WHAT NEEDS TO BE DONE: From the line that contains "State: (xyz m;" down to the last line of the data below, transcribe every line exactly.

[Excerpts from a dataset]
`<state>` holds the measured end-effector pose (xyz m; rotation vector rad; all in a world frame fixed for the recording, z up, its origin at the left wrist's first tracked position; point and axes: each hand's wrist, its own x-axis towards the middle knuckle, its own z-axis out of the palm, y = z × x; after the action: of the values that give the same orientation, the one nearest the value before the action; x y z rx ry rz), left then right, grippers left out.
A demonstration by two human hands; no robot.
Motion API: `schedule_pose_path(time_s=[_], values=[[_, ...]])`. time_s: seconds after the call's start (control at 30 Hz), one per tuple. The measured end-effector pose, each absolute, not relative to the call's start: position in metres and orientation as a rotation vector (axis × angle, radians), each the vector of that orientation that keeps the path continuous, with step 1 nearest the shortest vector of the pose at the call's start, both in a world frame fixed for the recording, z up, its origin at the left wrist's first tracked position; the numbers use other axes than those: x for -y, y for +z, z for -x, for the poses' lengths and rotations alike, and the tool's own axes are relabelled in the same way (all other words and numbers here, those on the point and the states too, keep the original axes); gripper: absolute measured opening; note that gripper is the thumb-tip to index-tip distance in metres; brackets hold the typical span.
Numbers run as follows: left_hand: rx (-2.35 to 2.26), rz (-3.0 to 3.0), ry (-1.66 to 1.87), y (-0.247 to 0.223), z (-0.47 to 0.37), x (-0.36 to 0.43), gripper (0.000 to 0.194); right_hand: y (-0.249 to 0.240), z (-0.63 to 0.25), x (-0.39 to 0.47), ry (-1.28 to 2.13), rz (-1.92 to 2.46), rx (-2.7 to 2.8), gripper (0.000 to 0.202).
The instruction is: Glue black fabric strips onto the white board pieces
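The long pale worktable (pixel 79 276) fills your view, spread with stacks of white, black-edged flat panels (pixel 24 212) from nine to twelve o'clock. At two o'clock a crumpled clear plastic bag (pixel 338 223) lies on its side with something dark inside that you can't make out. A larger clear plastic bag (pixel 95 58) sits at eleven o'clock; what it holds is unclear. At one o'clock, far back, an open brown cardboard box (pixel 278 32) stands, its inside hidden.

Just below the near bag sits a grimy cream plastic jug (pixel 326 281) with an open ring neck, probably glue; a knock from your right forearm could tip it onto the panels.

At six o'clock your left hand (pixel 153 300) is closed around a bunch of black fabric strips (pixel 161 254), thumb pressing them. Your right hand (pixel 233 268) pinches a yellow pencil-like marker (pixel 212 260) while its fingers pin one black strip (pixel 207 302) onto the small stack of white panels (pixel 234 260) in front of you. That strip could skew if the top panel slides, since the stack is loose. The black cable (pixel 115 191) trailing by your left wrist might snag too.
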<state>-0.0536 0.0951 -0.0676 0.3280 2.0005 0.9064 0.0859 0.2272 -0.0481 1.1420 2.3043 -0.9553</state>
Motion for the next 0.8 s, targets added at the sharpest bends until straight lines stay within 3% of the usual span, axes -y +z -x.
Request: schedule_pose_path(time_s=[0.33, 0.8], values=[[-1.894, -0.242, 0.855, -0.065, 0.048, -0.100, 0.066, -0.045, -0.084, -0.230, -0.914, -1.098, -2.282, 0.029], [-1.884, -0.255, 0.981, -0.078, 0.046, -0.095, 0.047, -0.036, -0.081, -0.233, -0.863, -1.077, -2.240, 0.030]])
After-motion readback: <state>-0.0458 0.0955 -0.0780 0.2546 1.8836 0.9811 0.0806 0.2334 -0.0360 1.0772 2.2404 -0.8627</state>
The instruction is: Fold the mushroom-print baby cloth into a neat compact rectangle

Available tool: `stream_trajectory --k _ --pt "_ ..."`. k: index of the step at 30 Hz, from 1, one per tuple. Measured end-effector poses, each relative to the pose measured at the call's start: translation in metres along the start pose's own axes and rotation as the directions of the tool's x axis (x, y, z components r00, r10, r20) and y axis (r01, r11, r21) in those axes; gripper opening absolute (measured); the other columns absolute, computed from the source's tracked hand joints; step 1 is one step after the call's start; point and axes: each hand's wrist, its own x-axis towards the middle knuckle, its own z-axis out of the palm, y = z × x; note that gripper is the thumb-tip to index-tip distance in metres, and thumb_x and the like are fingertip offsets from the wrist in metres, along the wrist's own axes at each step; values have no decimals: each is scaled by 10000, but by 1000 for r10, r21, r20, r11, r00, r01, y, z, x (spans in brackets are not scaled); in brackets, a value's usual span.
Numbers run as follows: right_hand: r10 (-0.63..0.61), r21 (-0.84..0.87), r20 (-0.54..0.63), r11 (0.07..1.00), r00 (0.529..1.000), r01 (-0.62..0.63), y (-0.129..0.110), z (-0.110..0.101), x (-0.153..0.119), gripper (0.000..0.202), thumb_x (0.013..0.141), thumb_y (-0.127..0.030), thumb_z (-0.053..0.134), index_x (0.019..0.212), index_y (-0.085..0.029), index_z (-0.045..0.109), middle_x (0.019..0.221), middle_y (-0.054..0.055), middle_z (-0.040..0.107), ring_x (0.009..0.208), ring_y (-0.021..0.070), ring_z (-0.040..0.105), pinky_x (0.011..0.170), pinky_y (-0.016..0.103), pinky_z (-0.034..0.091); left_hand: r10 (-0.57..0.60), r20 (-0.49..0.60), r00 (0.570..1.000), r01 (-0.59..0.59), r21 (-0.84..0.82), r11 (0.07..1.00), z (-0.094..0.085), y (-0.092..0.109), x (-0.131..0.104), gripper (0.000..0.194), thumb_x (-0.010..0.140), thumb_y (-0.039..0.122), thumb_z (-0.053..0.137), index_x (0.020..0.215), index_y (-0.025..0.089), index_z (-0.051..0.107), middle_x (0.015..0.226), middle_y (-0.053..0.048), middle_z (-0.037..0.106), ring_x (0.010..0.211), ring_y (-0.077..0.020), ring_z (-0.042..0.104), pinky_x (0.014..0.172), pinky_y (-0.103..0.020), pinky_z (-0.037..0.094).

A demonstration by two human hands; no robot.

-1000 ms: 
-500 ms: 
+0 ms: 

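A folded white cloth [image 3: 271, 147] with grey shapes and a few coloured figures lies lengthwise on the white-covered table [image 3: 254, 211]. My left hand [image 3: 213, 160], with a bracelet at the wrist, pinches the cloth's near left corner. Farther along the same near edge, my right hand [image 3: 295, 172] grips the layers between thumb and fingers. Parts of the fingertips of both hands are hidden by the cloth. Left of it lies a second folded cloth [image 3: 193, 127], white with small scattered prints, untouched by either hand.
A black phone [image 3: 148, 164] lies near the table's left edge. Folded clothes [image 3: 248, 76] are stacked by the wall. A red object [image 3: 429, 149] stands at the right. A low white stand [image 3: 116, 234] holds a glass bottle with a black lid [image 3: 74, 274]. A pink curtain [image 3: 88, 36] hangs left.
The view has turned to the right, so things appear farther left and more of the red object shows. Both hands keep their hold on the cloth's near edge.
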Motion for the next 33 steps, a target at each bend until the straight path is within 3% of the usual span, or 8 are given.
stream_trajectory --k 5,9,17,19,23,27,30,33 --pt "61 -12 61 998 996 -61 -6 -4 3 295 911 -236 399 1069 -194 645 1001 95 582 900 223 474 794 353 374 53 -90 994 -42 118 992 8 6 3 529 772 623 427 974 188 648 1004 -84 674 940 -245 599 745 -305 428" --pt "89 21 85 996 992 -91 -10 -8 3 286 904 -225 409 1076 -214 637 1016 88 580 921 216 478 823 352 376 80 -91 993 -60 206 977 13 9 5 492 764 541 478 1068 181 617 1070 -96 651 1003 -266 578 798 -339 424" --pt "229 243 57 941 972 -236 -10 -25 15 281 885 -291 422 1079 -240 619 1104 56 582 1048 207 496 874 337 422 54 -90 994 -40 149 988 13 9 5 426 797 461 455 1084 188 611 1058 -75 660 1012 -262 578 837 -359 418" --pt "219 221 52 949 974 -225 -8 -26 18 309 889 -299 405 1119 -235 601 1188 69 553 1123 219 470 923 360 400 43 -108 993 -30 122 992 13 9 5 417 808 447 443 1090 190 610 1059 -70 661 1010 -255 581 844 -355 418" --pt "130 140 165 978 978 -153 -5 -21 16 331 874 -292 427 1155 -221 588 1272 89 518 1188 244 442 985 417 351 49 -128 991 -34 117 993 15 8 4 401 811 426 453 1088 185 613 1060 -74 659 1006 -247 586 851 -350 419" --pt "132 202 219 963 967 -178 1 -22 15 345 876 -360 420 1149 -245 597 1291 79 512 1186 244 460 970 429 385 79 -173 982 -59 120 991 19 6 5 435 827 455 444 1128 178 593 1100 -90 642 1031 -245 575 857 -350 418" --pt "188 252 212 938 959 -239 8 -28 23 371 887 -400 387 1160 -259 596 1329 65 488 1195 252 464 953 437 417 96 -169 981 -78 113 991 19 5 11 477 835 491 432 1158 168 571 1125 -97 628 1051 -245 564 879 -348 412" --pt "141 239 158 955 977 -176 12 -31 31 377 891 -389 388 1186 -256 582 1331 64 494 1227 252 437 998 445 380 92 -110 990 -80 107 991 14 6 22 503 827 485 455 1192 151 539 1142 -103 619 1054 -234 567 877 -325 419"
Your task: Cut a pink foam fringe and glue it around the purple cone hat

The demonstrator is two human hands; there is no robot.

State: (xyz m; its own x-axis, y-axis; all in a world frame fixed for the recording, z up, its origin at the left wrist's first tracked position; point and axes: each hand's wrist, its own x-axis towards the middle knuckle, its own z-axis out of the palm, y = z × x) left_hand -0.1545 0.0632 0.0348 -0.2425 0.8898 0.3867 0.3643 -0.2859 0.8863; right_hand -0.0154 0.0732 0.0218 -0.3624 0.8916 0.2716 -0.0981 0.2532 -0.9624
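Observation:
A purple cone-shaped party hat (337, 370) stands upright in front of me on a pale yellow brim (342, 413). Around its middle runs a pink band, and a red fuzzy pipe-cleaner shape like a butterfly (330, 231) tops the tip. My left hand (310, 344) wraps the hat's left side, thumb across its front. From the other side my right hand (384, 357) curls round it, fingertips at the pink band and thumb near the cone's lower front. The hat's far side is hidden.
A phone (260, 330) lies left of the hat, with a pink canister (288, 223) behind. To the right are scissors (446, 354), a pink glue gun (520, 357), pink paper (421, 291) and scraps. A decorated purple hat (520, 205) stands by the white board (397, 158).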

WRITTEN ANSWER:
State: (xyz m; its own x-axis, y-axis; all in a world frame fixed for the recording, z up, its origin at the left wrist's first tracked position; point and axes: each hand's wrist, its own x-axis towards the middle knuckle, its own z-axis out of the palm, y = z × x) left_hand -0.1545 0.0632 0.0348 -0.2425 0.8898 0.3867 0.3643 -0.2859 0.8863; right_hand -0.0154 0.0732 0.0218 -0.3624 0.8916 0.2716 -0.0981 0.2532 -0.9624
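Observation:
A purple cone-shaped party hat (337, 370) stands upright in front of me on a pale yellow brim (342, 413). Around its middle runs a pink band, and a red fuzzy pipe-cleaner shape like a butterfly (330, 231) tops the tip. My left hand (310, 344) wraps the hat's left side, thumb across its front. From the other side my right hand (384, 357) curls round it, fingertips at the pink band and thumb near the cone's lower front. The hat's far side is hidden.
A phone (260, 330) lies left of the hat, with a pink canister (288, 223) behind. To the right are scissors (446, 354), a pink glue gun (520, 357), pink paper (421, 291) and scraps. A decorated purple hat (520, 205) stands by the white board (397, 158).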

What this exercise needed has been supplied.